Pour terminer cette lecture de la première section de l’Épître aux Galates, revenons
sur la question de son genre littéraire. Il n’est pas à chercher dans le monde grec, mais
dans celui de la Bible. La situation dans laquelle se trouve Paul et sa façon
d’argumenter sont celles de la « controverse bilatérale », en hébreu : le rîb. Un conflit,
un désaccord éclate entre deux contendants : ils l’affrontent face à face.

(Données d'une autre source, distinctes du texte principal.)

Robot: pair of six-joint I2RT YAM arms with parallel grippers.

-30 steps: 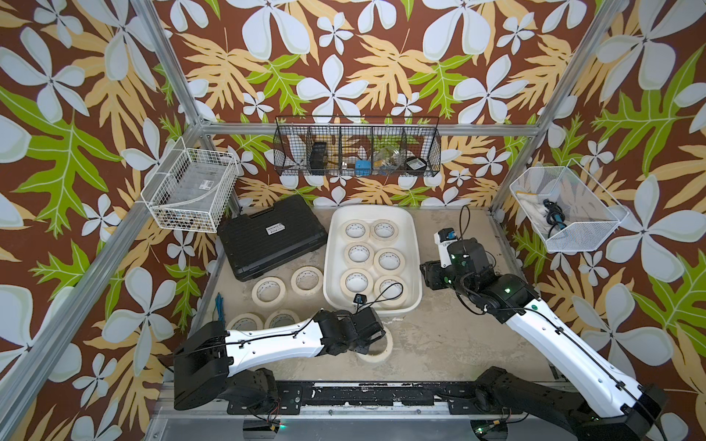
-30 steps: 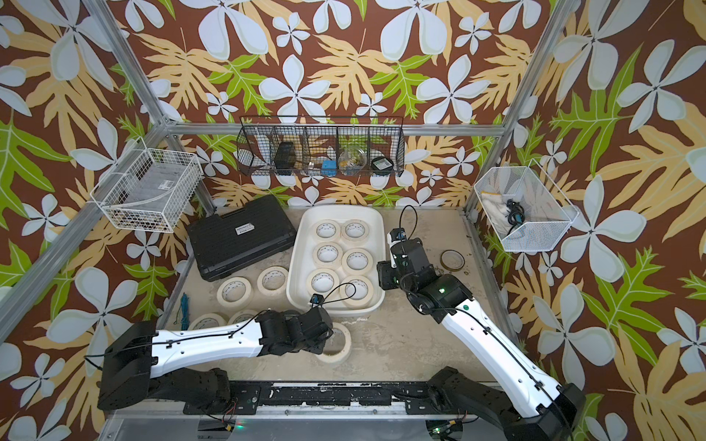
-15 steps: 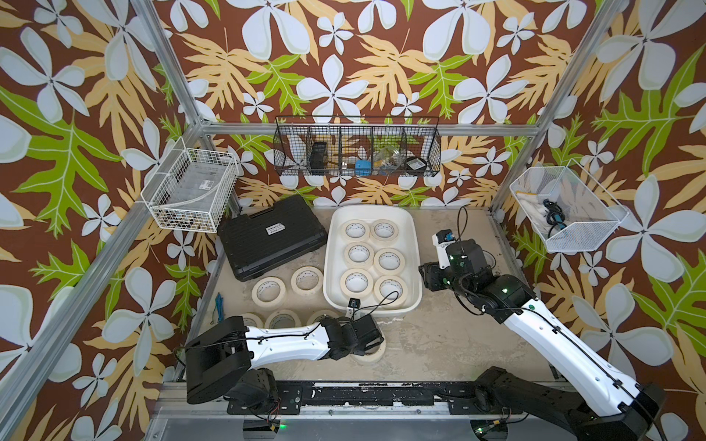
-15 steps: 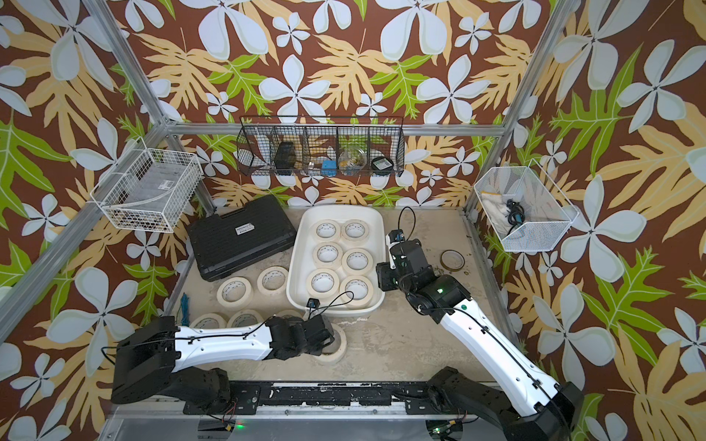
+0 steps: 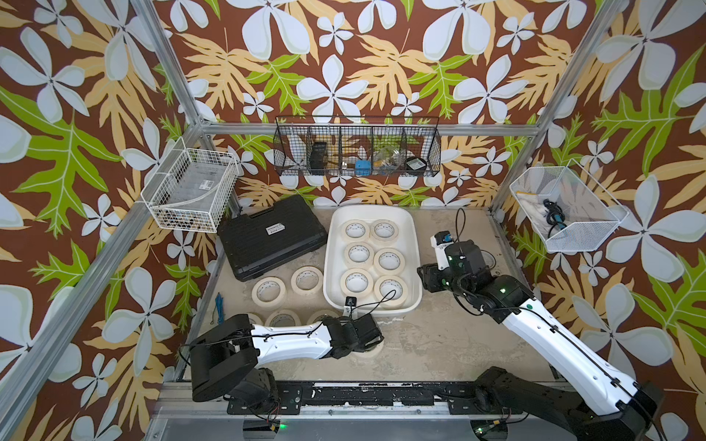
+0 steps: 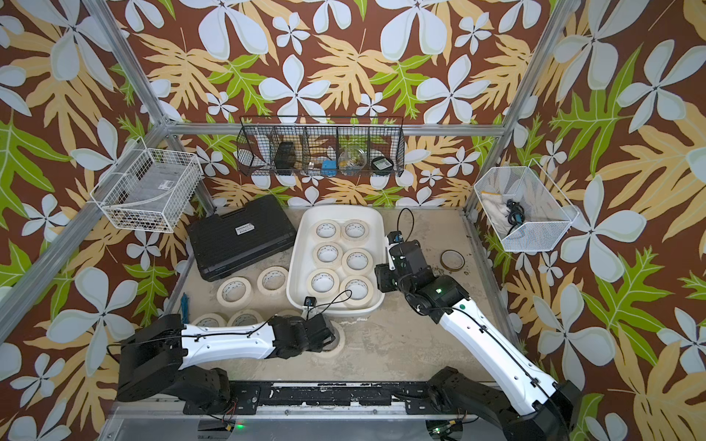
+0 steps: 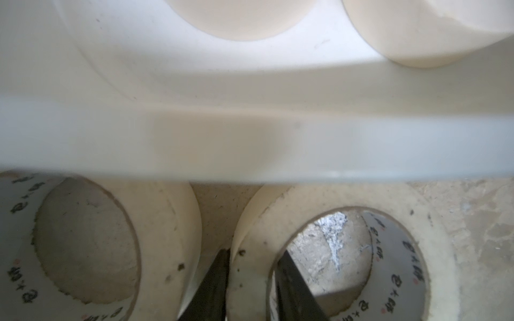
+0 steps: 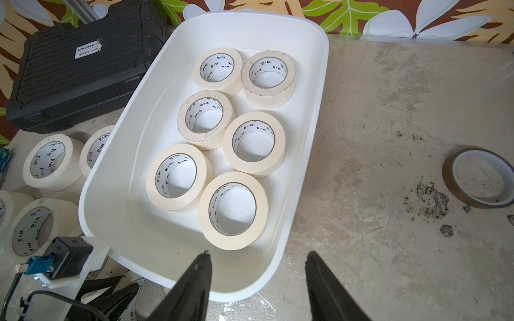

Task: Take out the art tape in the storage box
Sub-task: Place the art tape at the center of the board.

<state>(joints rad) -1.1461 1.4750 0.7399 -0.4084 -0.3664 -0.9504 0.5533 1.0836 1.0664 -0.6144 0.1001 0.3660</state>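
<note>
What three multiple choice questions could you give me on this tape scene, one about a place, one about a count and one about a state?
1. Where is the black hard case?
A. On the table, on the robot's left of the storage box
B. Inside the box
C. On top of the box

2. How many tape rolls lie in the storage box?
A. Four
B. Six
C. Nine

3. How is the right hand?
A. Shut on a roll
B. Open and empty
C. Pressed flat on the case

Answers:
1 A, the case lies beside the box's left wall.
2 B, three pairs of rolls show in both top views.
3 B, its fingers stand apart with nothing held between them.
</note>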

L’un accuse,
l’autre se disculpe ou reconnaît sa faute ; le but visé par ce genre de procédure n’est
pas de condamner l’autre, mais de rétablir la vérité et, en définitive, de restaurer la
communion. Un des cas emblématiques de controverse est le rîb prophétique. Quand
le prophète est remis en question, quand ses avis sont repoussés, il rappelle sa
vocation, affirmant que sa parole n’est pas une parole humaine, que c’est la parole de
Dieu. Ainsi parlait Amos (Am 7,10-17). Il va jusqu’à dire qu’il a été choisi par Dieu
dès avant sa naissance pour la mission qui lui a été confiée. Ainsi parlait Jérémie (Jr
1,5 ; voir aussi Is 49,1.5). C’est que, en face du prophète, s’étaient levés des faux
prophètes, des « faux frères » dira saint Paul, que le véritable prophète est bien obligé
de contrer pour défendre la vérité de son message qui vient de Dieu.